• **Task instructions**: Repeat the listing that follows character for character, omitting images.

• **Supplied data**:

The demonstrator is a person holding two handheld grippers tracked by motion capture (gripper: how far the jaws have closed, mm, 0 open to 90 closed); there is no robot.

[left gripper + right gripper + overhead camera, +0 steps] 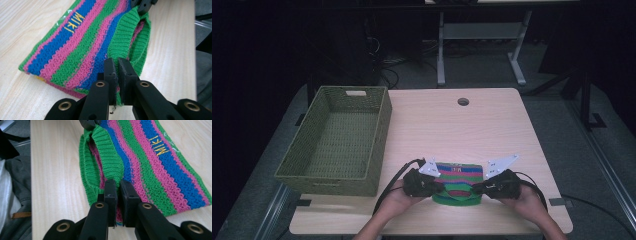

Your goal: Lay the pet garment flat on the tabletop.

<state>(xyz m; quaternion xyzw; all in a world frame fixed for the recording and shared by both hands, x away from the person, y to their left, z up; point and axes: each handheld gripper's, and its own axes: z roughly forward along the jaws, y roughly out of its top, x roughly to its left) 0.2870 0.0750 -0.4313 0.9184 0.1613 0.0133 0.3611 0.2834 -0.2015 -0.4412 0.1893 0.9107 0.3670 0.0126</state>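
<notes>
A woven green basket [337, 142] stands on the left part of the pale wooden surface [492, 130], with a handle slot in its far wall. A round hole [463, 101] sits near the surface's far edge. Beyond it, on the grey floor [557, 115], stand the white legs of another table [482, 40], with cables [387, 70] lying nearby.

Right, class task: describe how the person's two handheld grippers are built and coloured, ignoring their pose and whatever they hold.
The left gripper and right gripper are matte black. Each has two flat rectangular jaws on jointed black links with brass-coloured rivets, seen in both gripper views. A pale grey three-cornered plate tops each, and a black cable trails from each. Both forearms are bare, without sleeves.
</notes>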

• **Solved exercise**:
The demonstrator is a person holding two handheld grippers tracked by motion capture (gripper: how far the jaws have closed, mm, 0 open to 90 closed); there is no robot.

[left gripper + right gripper + overhead camera, +0 steps] 

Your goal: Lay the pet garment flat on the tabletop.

<state>(xyz m; quaternion xyzw; all in a world frame fixed for the recording and shared by both hands, x away from the person, y to their left, z up; point and axes: each handheld gripper's, and its own axes: z roughly forward along the jaws, y roughly out of its top, x roughly to its left) 0.2870 0.0750 -0.4313 0.9184 0.1613 0.0133 0.3611 0.2834 -0.2015 -0.4412 0.1893 0.9107 0.3670 0.0126</state>
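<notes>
A woven green basket [337, 142] stands on the left part of the pale wooden surface [492, 130], with a handle slot in its far wall. A round hole [463, 101] sits near the surface's far edge. Beyond it, on the grey floor [557, 115], stand the white legs of another table [482, 40], with cables [387, 70] lying nearby.

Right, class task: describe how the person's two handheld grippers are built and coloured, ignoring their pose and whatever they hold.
The left gripper and right gripper are matte black. Each has two flat rectangular jaws on jointed black links with brass-coloured rivets, seen in both gripper views. A pale grey three-cornered plate tops each, and a black cable trails from each. Both forearms are bare, without sleeves.
</notes>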

The complete answer has been given.